Verkhovensky’s Internals

To Dwell is to Garden

December 26, 2007

Thoughts from A Bangkok Cyber Cafe

I’ve just finished Huxley’s Brave New World and I’ve had disturbing dreams for the past two nights… Twins!

Upon arriving in Bangkok three or so nights ago I was encountered with a most unfortunate situation - the national elections were being held, and no alcohol was being served whatsoever… I was, in truth, still inflicted by a not-so-chance physiological layover from Seoul that would have barred me from the instinctive immersion into those welcoming springs of the netherworld anyhow. Those waters now open to me like the pale petals of a tropical flower.

I haven’t decided decisively but I feel that I may be finished with all this travelling, all this blind exploration and unchecked groping of the unknown. It may be fashionable - I don’t really care about that. I am confronting an eclipse of terrestrial boredom - the single most threatening state of mind for depressives, I believe. Sightseeing! Ahh, how I used to love thee… Only with disinterest does my camera capture the elements within these foreign terrains.

Perhaps it is a kind of India syndrome. The subcontinent is a terrible thing, but since being there I’m virtually fearless against the world. What can this circus offer someone like me? Where shall I find meaning? I don’t know. Where are my gods?

Ahh - Slunky… A little Clapton will help the cultural digestive tract…

It is warm here. I love the temperature. I can’t see myself ever feeling uncomfortable in such extreme heat. So why Canada of all places! Snowy frontier, I long for you… The thought of that great unindividuated blanket of white brings a sense of comfort to me. A burning Christmas tree amid the aging psyche of revelation.

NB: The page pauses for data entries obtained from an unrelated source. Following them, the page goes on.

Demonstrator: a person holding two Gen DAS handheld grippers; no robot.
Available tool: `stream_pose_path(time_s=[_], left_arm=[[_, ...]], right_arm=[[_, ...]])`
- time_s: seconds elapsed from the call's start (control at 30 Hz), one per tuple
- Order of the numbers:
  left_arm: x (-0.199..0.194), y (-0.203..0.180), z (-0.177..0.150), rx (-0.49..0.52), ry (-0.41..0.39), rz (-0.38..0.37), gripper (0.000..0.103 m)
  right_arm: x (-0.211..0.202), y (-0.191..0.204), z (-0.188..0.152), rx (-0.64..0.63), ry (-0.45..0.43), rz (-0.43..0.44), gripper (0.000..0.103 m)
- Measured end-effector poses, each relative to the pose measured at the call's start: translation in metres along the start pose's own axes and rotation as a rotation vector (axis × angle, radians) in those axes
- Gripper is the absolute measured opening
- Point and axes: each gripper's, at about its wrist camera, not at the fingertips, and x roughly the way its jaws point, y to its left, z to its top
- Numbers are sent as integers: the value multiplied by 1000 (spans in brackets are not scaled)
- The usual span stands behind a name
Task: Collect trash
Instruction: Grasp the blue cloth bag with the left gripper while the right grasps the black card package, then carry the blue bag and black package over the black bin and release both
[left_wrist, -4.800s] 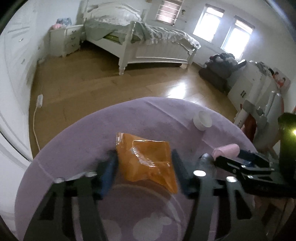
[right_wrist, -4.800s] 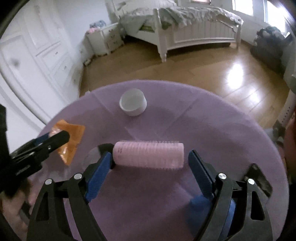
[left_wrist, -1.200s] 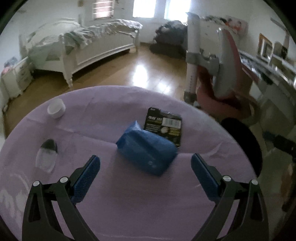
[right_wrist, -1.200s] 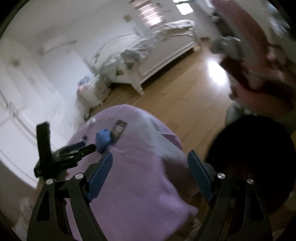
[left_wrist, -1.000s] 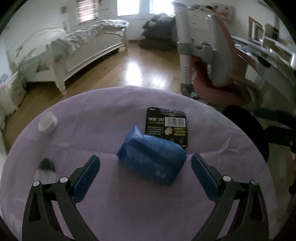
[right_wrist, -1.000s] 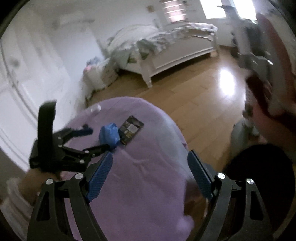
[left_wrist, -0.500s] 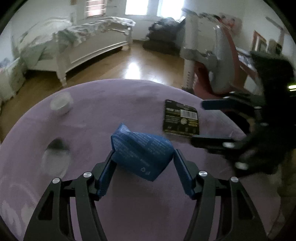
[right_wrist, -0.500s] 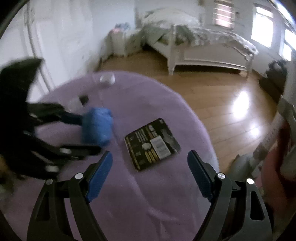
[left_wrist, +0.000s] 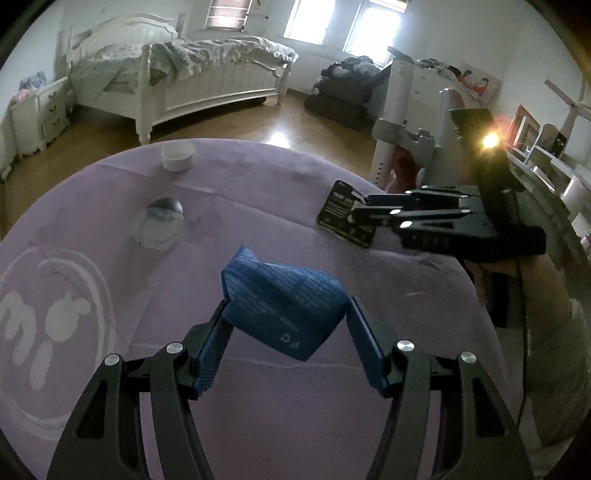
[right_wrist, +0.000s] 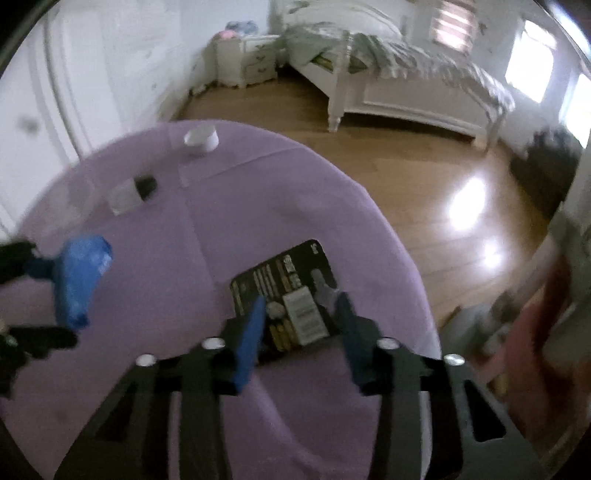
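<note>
Both claws have just been closing; left claw (left_wrist: 286, 334) now clamps the blue packet (left_wrist: 282, 310) at lower centre; right claw (right_wrist: 301, 325) pinches the black card (right_wrist: 291, 295) mid-frame on the table (left_wrist: 110, 206); thin card may slip free when lifted.

About 5 seconds ago the left gripper (left_wrist: 286, 334) framed an orange wrapper and the right gripper (right_wrist: 299, 326) a pink roller; both items are gone from the purple table (left_wrist: 258, 206). 1 second ago the left jaws stood wide around the blue packet (left_wrist: 282, 306) lying on the cloth; now their pads press its 2 ends. The right gripper, then off beyond the table edge, has just closed its jaws on the black card package (right_wrist: 291, 295), which in the left wrist view looks tipped up off the cloth.
</note>
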Motion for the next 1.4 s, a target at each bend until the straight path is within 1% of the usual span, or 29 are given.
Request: stream_pose_path(time_s=[0.07,0.13,0.17,0.2,0.23,0.27,0.3,0.33,0.37,0.4,0.43,0.47,0.57,0.6,0.63,0.67,0.73,0.83,0.9,0.97,1.0,1.07,1.1,1.17,1.27,1.37,1.4], left_arm=[[-5,-4,-5,-3,-8,-17,62],[-8,-11,-8,2,-9,-24,62],[-8,-14,-9,5,-11,-25,62],[-10,-18,-11,8,-13,-27,62],[-10,-19,-11,8,-14,-30,62],[-10,-20,-11,6,-17,-31,62],[-12,-23,-13,3,-20,-32,62],[-13,-24,-15,0,-21,-32,62],[-14,-25,-18,-5,-21,-30,63],[-15,-26,-20,-10,-19,-28,63],[-16,-26,-22,-14,-17,-25,63],[-17,-27,-24,-16,-15,-20,63],[-23,-26,-31,-26,-17,-6,63],[-26,-25,-32,-34,-20,-3,63],[-27,-24,-33,-38,-23,-1,63],[-29,-23,-33,-42,-26,0,63],[-34,-22,-36,-47,-32,4,63],[-39,-23,-40,-48,-37,3,63],[-41,-22,-41,-55,-41,1,63],[-44,-20,-41,-66,-50,-5,63],[-45,-20,-41,-69,-55,-8,63],[-48,-23,-39,-67,-68,-17,63],[-50,-26,-35,-61,-78,-23,63],[-52,-33,-30,-48,-92,-36,63],[-51,-55,-14,-11,-109,-69,63],[-43,-84,0,38,-120,-108,63],[-37,-99,8,59,-121,-134,63]], right_arm=[[-12,-9,-8,45,-15,26,24],[-22,-10,-16,72,-33,75,24],[-27,-10,-20,75,-48,131,24],[-31,-10,-22,78,-56,157,24],[-34,-11,-23,85,-63,159,28],[-36,-9,-22,87,-65,147,48],[-37,-8,-22,90,-64,131,59],[-37,-8,-22,99,-68,131,78],[-36,-7,-21,110,-76,145,81],[-31,-7,-19,118,-68,164,81],[-27,-5,-18,112,-45,156,81],[-18,0,-16,92,-10,127,81],[-8,24,-13,9,34,91,81],[-3,33,-14,-24,44,65,80],[-3,41,-15,-53,31,37,69],[-3,44,-14,-45,35,55,64],[-5,48,-14,-27,43,45,57],[-9,51,-22,8,32,51,56],[-19,48,-31,71,12,111,56],[-35,42,-37,133,-23,170,56],[-49,37,-45,186,-63,220,56],[-70,30,-56,257,-117,287,56],[-86,23,-65,309,-160,330,56],[-112,12,-78,376,-228,373,56],[-159,-13,-104,481,-359,412,56],[-199,-43,-132,568,-460,406,56],[-208,-53,-140,591,-480,399,56]])
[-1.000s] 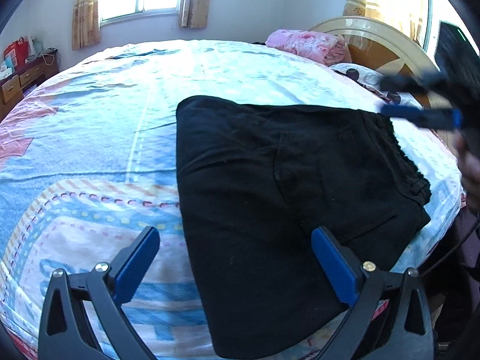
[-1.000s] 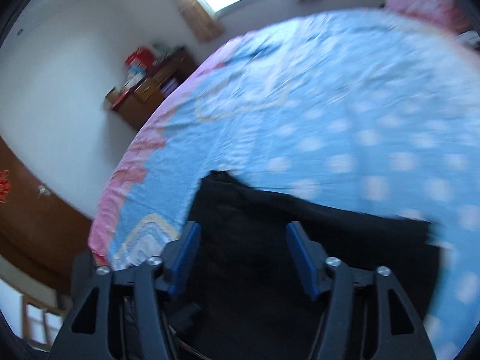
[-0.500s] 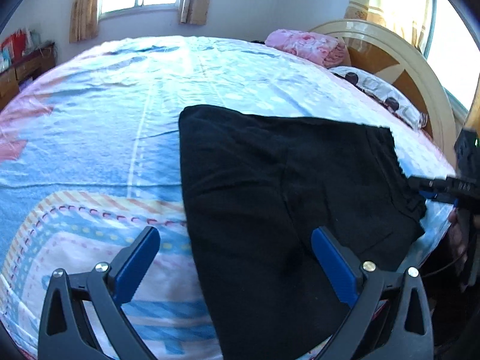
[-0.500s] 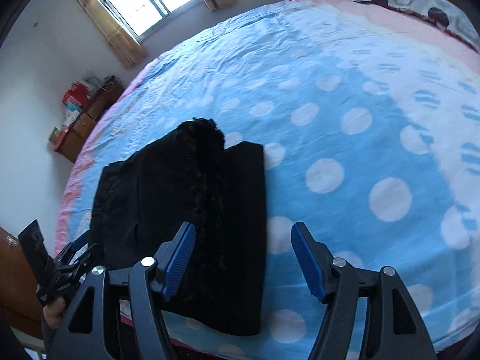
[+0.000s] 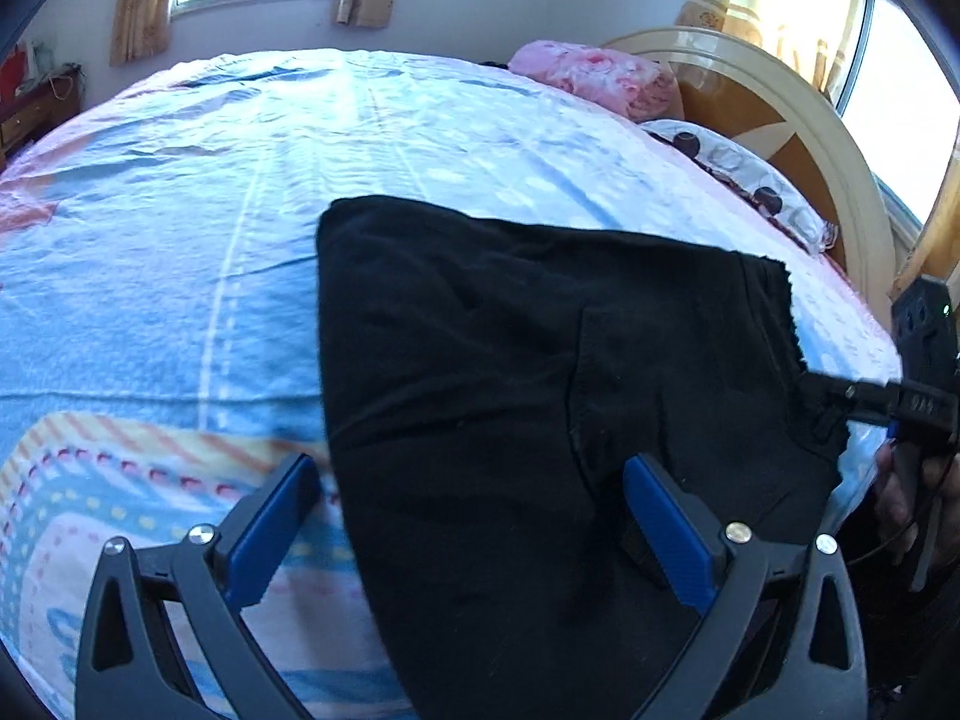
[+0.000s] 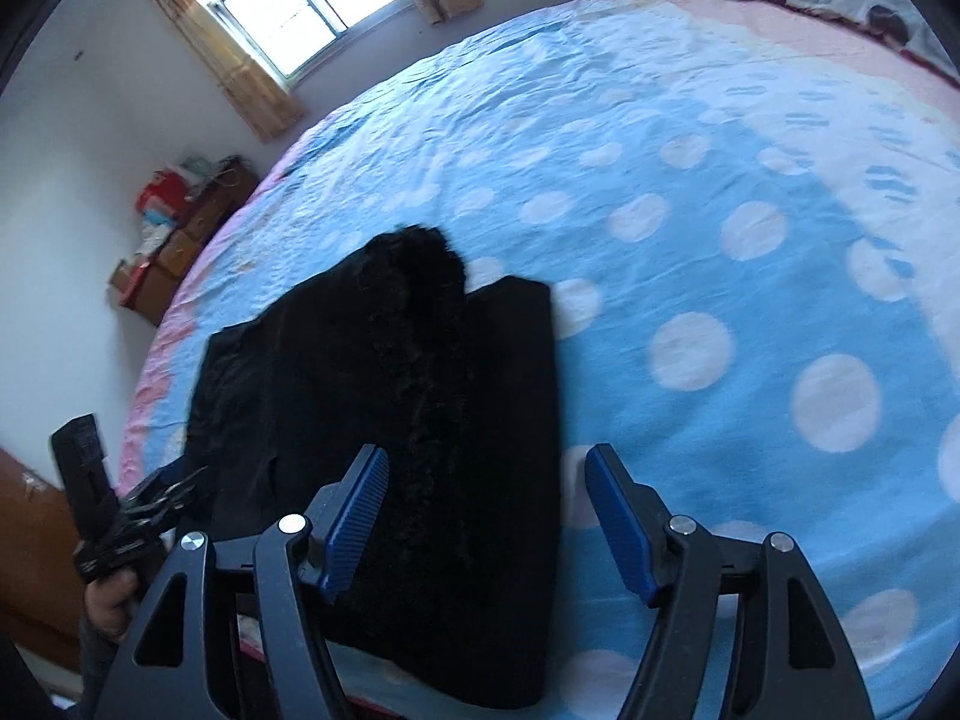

The sun is setting again. What consistency!

Thailand, oh, Thailand…

Peter pulled the trigger at 8:40 pm  

December 20, 2007

Public Burning - The Top Line

This is extremely gratuitous, but here is another track I’ve produced in the past hour. I’ll call it - The Top Line:

There are around 13 separate looped tracks here (save for the vocals). Again, this is the first few days I’ve played with this amazing little piece of engineering, so, not to make excuses, it ain’t much. But it is making it extremely easy to procrastinate filling out University applications…

Download The Top Line

Peter pulled the trigger at 8:59 pm  

December 19, 2007

Public Burning Lives!

fishes-photo.jpg

Here are my two first tries in Apple’s Garage Band. I am really shocked that this application has lived on my hard drive for the last year and I am only now playing with it. Amazing!

The first tune, ‘Stolen Fishes’ (nice name…) is an acoustic and harmonica track recorded over the in-comp mic. Very lo-fi! The words and music combined couldn’t have taken more than ten minutes to put together, so you shouldn’t expect much. The second track wasn’t written in the proper sense at all - I just started pressing keys, dragging a bar of playing into a loop, and repeating this process. I’m blown away by how easy it is to use this application.

Stolen Fishes:

Your Childhood:

Download Stolen Fishes
Download Your Childhood

Peter pulled the trigger at 5:01 pm  

December 19, 2007

Thailand Bound

Thailand Summer Storm, originally uploaded by Stuck in Customs.

I’m off to Thailand Saturday evening! No plans beyond enjoying the sunshine and the season with a few Thai beers (what are the best Thai beers? A topic about which I’m sure to develop a strong opinion). Second Christmas in Southeast Asia in as many years.

3 degrees right now in Seoul - too cold for me…

tags technorati :
Peter pulled the trigger at 2:01 pm  

December 19, 2007

Australia Innovators Plunder Graves

Scrap-Metal.jpg

I had a hard time choosing a category for this post…

Some good blokes of the Aussie outback have embraced the notion that the pursuit of capital should and must trump all iterations of conventional morality - they have begun to plunder the monuments of dead nobodies for their sacred scrap metal. As Chinese and Indian markets have pushed the price up to a solid 4 bucks a kg, who wouldn’t consider the proposal? I mean, it’s not like the deadies are going to use it. And who are these dead people anyhow? Pharaohs? Get your shovels!

Some concerned party commented that, whereas “it’s one thing to steal copper from the railway tracks, it’s another to steal brass from somebody’s grave.” Sure, and it’s another thing still for the world’s largest exporter of coal (much of which goes to those same Indian and Chinese markets the the grave robbers have targeted) as well as the world’s highest per capita greenhouse gas polluter to have such a poor showing on the scrap metal scene. Cheers to the amoral Australian capitalists!